A liquid fertiliser being the product of a fermentation, it cannot be “odourless”. However, there is a difference between the normal odor of a successful liquid manure, which has a not very strong odor similar to cow urine, and a liquid manure that has failed because the mixture has putrefied instead of fermenting. In this case the odor may indeed be pestilential. So to make a liquid manure without a foul-smelling odor (which normally smells like manure (!!), it is necessary to prevent the preparation from rotting. To do this, a few precautions are necessary:
- Place your container in the shade. Fermentation will take place less quickly but more reliably.
- Do not cover the container tightly: the fermentation will release gases that will stagnate in the container and give off a bad smell.
- Most importantly, stir the mixture every day, or even several times a day, for several minutes, lifting all the material well. It will be easier if the nettle has been cut into small pieces.
The officinal sage or lithothamnion (seaweed very rich in minerals) that we advise to add to avoid the exhalations of the liquid manure can show a certain efficiency, but they should be added only at the end of the fermentation. Sage will indeed block this fermentation, just like lithothamnion which is very concentrated in limestone. Adding one or the other once the fermentation is over can protect the manure and prevent further fermentation.
How to use nettle fertiliser
Before watering your vegetables, dilute to 10% (1 liter of liquid manure with 9 liters of water). It is generally used in the spring, during the growing phase.
Be careful not to have a heavy hand, an excess of nitrogen can burn your vegetables. It can also affect the quality of the fruits and they will keep less well. The smell of liquid manure can also attract certain pests.
In foliar spraying
You can also spray liquid manure on the leaves of the plants which will absorb the elements through the foliage.
Here you must dilute to 5% (1 liter of liquid manure in at least 19 liters of water). Then spray the mixture on the leaves and stems. Stop when large drops form on the leaves.
Before transplanting your vegetables, you can soak them in 20% diluted nettle fertiliser (1 liter of liquid manure, 4 liters of water). In complement or not of a pralinage, make soak during 30 minutes the roots of cabbages, salads, leeks? This also works with trees and shrubs.
Compost gas pedal
Nettle fertiliser is also used to activate and accelerate the decomposition of compost waste. Pour the remaining liquid manure filter residue on your waste pile.
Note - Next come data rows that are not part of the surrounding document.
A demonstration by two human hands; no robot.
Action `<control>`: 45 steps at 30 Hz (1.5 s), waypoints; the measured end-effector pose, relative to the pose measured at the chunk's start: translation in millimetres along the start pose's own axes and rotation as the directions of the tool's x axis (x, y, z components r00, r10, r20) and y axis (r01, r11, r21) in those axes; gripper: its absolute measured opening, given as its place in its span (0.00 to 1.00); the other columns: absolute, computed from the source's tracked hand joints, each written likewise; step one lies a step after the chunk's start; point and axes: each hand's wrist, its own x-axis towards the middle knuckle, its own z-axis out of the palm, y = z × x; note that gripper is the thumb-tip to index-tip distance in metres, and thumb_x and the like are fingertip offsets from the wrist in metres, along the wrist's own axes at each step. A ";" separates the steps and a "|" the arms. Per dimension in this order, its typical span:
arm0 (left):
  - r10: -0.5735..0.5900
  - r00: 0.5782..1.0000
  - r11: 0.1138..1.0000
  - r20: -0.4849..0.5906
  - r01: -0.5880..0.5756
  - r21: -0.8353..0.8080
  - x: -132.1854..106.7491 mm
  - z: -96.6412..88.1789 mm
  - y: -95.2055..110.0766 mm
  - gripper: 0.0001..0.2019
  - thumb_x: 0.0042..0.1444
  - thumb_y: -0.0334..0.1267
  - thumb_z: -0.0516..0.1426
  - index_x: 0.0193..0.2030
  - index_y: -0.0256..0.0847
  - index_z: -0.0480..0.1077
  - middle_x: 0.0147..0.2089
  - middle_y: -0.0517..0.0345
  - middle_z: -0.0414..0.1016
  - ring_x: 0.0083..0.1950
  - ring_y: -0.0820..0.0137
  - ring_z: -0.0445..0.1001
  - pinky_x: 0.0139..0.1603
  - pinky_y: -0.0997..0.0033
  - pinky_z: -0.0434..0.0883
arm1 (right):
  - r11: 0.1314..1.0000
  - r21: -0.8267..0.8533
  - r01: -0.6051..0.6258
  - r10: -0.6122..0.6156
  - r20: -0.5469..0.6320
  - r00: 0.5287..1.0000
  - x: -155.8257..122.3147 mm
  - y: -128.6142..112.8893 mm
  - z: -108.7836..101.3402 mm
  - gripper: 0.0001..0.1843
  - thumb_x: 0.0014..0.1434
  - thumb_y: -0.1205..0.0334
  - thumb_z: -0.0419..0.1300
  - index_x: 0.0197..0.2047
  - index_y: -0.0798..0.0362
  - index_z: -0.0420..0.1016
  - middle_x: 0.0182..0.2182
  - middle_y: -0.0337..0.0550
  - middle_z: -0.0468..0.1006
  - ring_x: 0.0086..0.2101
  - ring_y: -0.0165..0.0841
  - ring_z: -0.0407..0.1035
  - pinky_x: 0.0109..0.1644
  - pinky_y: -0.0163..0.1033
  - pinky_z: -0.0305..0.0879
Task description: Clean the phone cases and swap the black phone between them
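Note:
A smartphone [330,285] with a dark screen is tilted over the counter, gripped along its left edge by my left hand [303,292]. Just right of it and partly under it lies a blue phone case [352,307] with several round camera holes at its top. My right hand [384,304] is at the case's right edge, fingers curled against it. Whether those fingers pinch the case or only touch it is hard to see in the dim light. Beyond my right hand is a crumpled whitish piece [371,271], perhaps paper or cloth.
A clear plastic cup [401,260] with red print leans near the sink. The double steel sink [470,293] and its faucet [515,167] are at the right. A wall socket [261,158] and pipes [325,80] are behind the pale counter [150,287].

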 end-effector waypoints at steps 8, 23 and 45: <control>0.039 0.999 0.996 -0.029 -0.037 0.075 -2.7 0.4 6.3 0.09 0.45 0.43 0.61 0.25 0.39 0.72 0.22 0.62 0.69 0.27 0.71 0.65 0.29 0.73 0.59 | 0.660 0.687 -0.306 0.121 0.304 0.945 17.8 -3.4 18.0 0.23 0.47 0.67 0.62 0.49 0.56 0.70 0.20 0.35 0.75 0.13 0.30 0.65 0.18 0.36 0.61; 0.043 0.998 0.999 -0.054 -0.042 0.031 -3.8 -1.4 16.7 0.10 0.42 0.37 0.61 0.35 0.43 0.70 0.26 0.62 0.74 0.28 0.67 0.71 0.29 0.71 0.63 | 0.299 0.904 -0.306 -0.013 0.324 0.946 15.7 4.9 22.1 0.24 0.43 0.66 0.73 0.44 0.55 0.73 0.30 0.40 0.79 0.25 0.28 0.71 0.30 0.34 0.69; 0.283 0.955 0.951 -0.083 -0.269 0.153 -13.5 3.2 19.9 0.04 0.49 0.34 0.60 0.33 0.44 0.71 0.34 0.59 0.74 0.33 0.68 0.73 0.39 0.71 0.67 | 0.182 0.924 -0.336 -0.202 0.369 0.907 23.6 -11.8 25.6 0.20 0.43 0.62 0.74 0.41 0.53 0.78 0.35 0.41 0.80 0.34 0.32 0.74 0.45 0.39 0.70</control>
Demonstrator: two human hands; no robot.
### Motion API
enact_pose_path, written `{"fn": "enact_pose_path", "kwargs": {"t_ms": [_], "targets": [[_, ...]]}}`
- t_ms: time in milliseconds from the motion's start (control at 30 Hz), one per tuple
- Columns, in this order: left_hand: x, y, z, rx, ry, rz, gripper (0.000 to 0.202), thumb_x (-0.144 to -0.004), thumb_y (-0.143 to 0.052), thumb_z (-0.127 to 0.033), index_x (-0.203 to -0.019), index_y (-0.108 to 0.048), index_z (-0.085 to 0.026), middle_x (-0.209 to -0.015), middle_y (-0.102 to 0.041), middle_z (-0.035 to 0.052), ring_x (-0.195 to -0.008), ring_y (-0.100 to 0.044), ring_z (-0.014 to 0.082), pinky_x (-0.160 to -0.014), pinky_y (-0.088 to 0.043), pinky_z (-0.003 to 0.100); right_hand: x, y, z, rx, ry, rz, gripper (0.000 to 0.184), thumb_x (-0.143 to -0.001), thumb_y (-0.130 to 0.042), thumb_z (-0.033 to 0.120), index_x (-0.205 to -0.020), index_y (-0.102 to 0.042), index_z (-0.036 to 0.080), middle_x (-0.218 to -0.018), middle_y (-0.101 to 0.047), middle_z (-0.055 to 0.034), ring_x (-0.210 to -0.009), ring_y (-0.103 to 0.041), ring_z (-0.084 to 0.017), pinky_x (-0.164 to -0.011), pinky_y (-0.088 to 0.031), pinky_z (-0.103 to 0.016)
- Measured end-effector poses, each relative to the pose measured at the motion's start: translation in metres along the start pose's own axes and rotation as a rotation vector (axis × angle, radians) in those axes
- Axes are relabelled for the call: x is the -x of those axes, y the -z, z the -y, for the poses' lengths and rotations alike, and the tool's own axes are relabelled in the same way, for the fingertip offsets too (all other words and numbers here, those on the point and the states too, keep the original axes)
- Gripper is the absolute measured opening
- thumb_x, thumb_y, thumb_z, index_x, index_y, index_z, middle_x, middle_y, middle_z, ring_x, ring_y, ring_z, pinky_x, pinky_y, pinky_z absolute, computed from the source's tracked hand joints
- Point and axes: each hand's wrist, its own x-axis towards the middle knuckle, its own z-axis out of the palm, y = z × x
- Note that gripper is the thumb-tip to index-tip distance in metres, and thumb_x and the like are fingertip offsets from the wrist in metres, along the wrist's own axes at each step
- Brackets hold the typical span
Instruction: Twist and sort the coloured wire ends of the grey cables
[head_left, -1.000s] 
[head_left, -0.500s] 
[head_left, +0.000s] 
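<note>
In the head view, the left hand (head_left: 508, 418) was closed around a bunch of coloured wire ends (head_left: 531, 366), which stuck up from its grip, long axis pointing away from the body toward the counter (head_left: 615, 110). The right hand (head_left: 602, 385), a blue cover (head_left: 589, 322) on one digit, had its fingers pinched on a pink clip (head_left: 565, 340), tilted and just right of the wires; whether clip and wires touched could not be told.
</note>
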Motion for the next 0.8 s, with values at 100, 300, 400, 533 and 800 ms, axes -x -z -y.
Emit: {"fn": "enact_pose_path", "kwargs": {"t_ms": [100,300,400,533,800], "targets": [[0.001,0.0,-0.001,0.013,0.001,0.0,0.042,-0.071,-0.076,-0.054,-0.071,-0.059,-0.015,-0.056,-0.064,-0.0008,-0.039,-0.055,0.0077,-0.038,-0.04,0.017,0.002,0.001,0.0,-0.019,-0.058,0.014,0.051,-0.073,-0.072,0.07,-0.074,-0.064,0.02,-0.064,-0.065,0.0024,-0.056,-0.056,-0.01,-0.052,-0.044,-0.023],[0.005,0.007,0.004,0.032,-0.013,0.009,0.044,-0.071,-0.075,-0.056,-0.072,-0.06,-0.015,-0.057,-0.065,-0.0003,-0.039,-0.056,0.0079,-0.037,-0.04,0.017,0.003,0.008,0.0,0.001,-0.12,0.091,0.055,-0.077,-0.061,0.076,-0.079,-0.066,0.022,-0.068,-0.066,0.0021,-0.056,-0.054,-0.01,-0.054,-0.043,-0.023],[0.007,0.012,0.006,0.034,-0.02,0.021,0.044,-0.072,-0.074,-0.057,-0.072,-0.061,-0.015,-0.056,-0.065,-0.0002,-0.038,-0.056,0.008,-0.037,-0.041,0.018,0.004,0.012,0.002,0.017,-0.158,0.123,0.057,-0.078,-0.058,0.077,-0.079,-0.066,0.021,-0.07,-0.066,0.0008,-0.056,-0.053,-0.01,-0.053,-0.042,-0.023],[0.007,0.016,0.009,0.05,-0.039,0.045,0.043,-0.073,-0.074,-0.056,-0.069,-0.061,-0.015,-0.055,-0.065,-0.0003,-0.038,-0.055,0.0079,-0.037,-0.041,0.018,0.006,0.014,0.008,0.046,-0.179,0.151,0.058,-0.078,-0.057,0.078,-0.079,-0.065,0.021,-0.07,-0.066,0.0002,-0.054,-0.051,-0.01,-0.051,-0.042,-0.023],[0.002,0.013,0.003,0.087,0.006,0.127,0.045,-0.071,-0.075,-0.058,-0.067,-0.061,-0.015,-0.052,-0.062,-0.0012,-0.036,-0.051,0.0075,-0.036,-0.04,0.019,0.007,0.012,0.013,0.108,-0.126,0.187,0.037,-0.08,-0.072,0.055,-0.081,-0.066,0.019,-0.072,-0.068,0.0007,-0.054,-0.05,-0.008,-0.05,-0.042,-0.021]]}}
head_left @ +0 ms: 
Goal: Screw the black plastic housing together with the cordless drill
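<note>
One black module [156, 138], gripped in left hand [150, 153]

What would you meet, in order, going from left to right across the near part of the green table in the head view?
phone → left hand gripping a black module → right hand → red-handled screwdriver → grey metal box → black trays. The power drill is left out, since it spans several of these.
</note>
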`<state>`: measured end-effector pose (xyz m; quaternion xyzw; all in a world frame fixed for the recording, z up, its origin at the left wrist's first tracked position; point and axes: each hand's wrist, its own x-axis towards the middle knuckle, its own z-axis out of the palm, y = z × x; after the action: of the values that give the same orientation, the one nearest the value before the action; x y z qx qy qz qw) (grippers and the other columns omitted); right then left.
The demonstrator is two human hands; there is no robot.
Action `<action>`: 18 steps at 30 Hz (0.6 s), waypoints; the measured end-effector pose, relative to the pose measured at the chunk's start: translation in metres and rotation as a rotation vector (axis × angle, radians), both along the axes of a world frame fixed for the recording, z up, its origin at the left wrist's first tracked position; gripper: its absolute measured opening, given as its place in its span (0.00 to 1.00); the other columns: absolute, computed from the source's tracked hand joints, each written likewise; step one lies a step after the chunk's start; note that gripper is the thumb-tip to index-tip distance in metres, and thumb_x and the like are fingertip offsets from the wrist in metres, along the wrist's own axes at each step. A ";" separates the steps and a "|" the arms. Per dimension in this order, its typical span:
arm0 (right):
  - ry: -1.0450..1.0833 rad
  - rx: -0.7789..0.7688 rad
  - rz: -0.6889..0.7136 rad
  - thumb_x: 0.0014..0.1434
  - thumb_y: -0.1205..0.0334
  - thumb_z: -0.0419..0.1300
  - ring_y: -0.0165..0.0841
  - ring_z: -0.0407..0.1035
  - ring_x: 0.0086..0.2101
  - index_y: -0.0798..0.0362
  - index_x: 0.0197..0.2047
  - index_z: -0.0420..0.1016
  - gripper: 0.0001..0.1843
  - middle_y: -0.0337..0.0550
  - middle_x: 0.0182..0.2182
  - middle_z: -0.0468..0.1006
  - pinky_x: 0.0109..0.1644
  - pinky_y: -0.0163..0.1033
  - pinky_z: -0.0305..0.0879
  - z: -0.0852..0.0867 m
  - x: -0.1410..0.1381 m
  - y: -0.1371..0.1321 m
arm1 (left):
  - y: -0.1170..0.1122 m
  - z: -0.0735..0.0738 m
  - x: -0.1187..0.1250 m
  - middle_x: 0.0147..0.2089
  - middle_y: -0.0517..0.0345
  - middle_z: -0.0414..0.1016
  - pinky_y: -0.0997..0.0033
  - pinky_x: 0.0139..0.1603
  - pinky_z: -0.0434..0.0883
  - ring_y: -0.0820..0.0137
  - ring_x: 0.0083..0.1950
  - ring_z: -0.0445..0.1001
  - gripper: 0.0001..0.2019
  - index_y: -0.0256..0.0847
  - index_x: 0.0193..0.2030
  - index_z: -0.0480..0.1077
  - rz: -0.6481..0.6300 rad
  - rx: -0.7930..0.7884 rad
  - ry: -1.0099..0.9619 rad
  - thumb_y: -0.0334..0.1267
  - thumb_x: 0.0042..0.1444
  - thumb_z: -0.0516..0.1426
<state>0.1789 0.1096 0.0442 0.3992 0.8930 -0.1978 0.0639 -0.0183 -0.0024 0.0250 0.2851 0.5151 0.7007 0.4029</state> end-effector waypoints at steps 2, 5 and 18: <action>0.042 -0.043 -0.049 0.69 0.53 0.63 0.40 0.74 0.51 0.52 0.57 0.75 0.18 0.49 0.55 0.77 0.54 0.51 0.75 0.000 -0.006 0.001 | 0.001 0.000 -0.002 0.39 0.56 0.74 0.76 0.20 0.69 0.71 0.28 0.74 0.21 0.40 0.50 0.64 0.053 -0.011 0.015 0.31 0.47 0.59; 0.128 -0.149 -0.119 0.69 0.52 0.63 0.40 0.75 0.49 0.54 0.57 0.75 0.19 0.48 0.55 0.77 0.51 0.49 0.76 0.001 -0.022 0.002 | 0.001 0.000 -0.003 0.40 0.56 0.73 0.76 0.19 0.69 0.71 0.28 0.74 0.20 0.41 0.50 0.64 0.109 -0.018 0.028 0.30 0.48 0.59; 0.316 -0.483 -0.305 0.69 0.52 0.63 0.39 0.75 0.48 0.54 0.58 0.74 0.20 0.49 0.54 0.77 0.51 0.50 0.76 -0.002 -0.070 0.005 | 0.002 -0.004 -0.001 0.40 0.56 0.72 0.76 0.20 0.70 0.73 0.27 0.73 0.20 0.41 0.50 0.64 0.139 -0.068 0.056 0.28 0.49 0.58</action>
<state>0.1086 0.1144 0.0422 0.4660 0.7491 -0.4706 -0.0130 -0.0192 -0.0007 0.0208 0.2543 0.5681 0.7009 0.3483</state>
Do not abuse nettle fertiliser!
- Too much nitrogen in a plant can attract pests,
- Nitrogen is useful for the growth of leaves and stems, not for flowers and fruit, nor for roots, so the period of use of nettle fertiliser, especially in watering, is limited to the growing season. For the rest of the growing period, prefer comfrey manure or mix the two to restore the balance.
- When the soil is dry, avoid using liquid manure.
The nettle itself already possesses many properties, which will be optimized by the realization of the manure. Indeed, this one requires a fermentation which will bring other beneficial elements. Its richness in main nutrients, such as nitrogen or potassium, are real growth activators.